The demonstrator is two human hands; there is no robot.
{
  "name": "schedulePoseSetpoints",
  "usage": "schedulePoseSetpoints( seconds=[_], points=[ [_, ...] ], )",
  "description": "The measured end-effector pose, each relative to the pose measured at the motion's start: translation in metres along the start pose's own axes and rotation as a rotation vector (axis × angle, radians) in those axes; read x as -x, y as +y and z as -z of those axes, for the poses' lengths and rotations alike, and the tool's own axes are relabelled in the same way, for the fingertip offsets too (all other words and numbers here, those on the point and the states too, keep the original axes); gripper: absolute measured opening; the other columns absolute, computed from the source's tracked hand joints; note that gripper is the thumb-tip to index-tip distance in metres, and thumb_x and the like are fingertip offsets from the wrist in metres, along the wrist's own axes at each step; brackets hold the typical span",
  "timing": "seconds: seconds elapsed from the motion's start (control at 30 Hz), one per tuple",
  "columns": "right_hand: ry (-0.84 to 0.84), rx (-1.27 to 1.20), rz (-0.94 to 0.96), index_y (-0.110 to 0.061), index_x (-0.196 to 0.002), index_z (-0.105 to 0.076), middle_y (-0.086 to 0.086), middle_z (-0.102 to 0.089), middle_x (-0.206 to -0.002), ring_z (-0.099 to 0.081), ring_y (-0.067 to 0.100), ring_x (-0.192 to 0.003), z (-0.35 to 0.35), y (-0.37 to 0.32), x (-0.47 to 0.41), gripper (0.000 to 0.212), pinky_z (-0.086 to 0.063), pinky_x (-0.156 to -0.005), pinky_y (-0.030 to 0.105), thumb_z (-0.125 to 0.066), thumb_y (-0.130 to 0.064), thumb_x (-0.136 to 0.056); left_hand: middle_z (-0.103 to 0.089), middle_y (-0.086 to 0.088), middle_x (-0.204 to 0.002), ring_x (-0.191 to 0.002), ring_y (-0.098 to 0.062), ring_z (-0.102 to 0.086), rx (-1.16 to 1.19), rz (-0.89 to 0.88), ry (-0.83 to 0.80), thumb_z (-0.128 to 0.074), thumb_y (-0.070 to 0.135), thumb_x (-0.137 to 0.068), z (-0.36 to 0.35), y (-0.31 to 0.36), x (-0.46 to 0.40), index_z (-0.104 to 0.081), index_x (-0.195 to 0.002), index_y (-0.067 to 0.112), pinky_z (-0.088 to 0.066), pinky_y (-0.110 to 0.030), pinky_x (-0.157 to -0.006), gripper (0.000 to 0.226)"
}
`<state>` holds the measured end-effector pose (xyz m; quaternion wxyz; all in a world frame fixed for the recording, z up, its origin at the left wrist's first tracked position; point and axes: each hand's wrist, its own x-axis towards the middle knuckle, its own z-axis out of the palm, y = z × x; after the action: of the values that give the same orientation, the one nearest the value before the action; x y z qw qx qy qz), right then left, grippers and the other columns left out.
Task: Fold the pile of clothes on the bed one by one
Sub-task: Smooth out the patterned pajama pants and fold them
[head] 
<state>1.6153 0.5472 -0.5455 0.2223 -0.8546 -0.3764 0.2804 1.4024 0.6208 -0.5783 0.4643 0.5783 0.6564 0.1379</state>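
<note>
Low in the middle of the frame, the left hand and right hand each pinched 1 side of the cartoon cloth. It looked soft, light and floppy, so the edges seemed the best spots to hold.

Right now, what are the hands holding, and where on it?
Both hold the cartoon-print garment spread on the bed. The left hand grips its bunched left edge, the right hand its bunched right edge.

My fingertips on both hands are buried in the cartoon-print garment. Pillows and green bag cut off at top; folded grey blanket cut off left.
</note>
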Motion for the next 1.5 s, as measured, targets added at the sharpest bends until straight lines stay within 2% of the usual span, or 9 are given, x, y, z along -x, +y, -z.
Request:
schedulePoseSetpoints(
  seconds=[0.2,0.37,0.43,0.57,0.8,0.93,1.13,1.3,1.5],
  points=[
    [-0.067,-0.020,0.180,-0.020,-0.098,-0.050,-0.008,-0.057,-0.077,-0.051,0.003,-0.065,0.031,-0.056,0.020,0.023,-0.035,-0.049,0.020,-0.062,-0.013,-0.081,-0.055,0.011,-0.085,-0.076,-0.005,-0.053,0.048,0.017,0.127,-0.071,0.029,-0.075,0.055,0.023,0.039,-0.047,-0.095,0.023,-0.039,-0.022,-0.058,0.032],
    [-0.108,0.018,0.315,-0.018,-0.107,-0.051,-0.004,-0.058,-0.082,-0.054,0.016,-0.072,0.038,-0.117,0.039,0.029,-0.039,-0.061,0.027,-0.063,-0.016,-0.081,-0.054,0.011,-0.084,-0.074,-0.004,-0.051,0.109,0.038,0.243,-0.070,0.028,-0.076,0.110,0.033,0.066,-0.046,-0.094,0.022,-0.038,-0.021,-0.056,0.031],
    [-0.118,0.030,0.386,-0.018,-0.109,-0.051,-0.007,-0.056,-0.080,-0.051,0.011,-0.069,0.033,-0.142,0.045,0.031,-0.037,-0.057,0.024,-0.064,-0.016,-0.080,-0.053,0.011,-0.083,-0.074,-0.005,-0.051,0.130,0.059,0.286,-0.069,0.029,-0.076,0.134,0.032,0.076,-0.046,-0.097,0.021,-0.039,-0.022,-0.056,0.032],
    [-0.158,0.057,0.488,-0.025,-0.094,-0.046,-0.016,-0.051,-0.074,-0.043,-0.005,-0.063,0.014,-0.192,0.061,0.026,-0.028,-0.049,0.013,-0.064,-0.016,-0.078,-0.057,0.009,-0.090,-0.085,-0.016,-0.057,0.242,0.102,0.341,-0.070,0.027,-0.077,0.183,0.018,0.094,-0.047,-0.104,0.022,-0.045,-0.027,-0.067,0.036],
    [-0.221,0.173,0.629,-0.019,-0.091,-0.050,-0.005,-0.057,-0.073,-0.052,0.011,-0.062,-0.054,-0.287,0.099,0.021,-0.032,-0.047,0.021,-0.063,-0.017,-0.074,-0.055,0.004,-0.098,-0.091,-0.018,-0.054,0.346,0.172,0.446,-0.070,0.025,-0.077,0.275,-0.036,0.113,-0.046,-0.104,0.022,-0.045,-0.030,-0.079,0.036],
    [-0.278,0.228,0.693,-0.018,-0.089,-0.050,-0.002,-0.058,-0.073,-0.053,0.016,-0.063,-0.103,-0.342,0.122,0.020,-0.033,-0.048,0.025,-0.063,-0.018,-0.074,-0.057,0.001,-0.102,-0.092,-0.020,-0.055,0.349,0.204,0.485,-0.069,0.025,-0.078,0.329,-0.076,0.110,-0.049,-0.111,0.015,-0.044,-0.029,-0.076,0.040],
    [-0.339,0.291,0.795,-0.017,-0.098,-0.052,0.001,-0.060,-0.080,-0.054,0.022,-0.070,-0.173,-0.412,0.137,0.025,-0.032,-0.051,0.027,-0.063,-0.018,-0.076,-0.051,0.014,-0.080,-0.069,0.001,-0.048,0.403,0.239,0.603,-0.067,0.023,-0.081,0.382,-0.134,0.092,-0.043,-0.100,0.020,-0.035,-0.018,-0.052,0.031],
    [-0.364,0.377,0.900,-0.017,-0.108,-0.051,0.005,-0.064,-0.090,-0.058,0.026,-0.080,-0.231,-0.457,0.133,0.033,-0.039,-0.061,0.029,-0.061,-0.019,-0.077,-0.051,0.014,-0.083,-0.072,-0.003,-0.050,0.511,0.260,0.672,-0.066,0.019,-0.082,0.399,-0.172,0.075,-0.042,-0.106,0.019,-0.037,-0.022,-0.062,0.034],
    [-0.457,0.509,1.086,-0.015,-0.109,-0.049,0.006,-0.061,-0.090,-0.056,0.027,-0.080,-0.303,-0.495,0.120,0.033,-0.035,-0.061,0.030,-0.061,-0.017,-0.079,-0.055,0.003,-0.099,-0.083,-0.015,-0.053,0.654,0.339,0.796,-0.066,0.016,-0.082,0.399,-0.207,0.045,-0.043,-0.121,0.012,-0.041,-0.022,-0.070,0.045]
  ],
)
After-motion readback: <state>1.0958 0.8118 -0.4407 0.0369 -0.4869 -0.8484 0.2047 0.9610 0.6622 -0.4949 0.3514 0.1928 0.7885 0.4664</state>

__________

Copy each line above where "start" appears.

  "description": "The measured end-effector pose, each relative to the pose measured at the motion's start: translation in metres along the start pose's own axes and rotation as a rotation vector (axis × angle, radians) in those axes; read x as -x, y as +y and z as -z of those axes, for the poses' lengths and rotations alike, and the tool's own axes are relabelled in the same way, for the fingertip offsets too (all other words and numbers here, those on the point and the states too, keep the original axes); gripper: absolute measured opening; the other columns absolute, computed from the source's tracked hand joints; note that gripper is the thumb-tip to index-tip distance in metres, and thumb_x and the like are fingertip offsets from the wrist in metres, along the wrist's own axes at each step; brackets hold the typical span",
  "timing": "seconds: seconds elapsed from the motion's start (control at 30 Hz), one per tuple",

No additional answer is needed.